WHAT THE TASK REQUIRES:
All of the listing should be returned as written, apart from any picture in it.

====

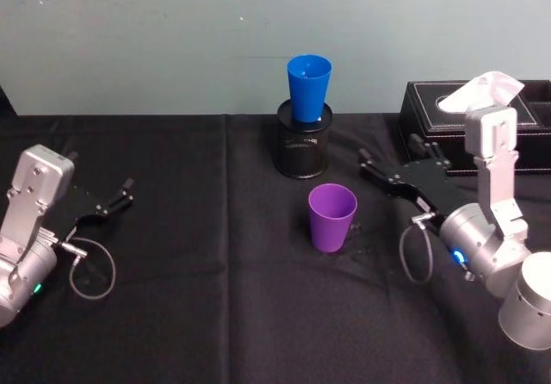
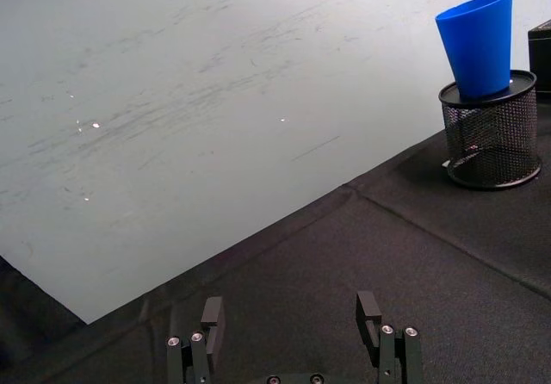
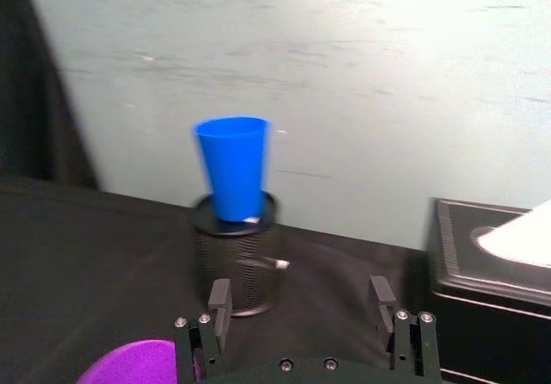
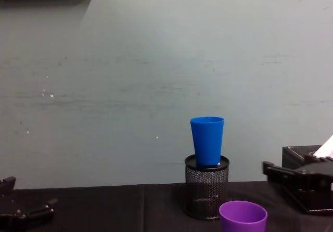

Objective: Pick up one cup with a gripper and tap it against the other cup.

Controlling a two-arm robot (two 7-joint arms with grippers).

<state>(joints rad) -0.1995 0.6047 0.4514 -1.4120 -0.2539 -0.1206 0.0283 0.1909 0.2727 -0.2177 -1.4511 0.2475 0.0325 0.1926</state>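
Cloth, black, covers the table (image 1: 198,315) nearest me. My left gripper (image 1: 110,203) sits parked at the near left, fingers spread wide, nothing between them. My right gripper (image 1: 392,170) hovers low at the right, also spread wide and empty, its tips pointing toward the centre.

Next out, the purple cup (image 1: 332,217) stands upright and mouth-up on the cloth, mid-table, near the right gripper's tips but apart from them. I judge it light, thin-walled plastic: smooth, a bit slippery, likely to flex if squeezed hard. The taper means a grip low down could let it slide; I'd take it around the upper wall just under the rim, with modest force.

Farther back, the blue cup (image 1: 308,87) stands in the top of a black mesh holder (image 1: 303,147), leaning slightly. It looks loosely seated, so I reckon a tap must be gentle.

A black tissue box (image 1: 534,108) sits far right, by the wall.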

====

RESULT FOR THIS EXERCISE:
Objective: Pick up one cup with a gripper and tap it against the other cup.

Controlling a two-arm robot (two 7-joint arms with grippers).

<state>(joints rad) -0.1995 0.6047 0.4514 -1.4120 -0.2539 -0.1206 0.0283 0.1909 0.2727 -0.2177 -1.4511 0.2475 0.0325 0.1926</state>
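Cloth, black, covers the table (image 1: 198,315) nearest me. My left gripper (image 1: 110,203) sits parked at the near left, fingers spread wide, nothing between them. My right gripper (image 1: 392,170) hovers low at the right, also spread wide and empty, its tips pointing toward the centre.

Next out, the purple cup (image 1: 332,217) stands upright and mouth-up on the cloth, mid-table, near the right gripper's tips but apart from them. I judge it light, thin-walled plastic: smooth, a bit slippery, likely to flex if squeezed hard. The taper means a grip low down could let it slide; I'd take it around the upper wall just under the rim, with modest force.

Farther back, the blue cup (image 1: 308,87) stands in the top of a black mesh holder (image 1: 303,147), leaning slightly. It looks loosely seated, so I reckon a tap must be gentle.

A black tissue box (image 1: 534,108) sits far right, by the wall.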

There's no more to this exercise.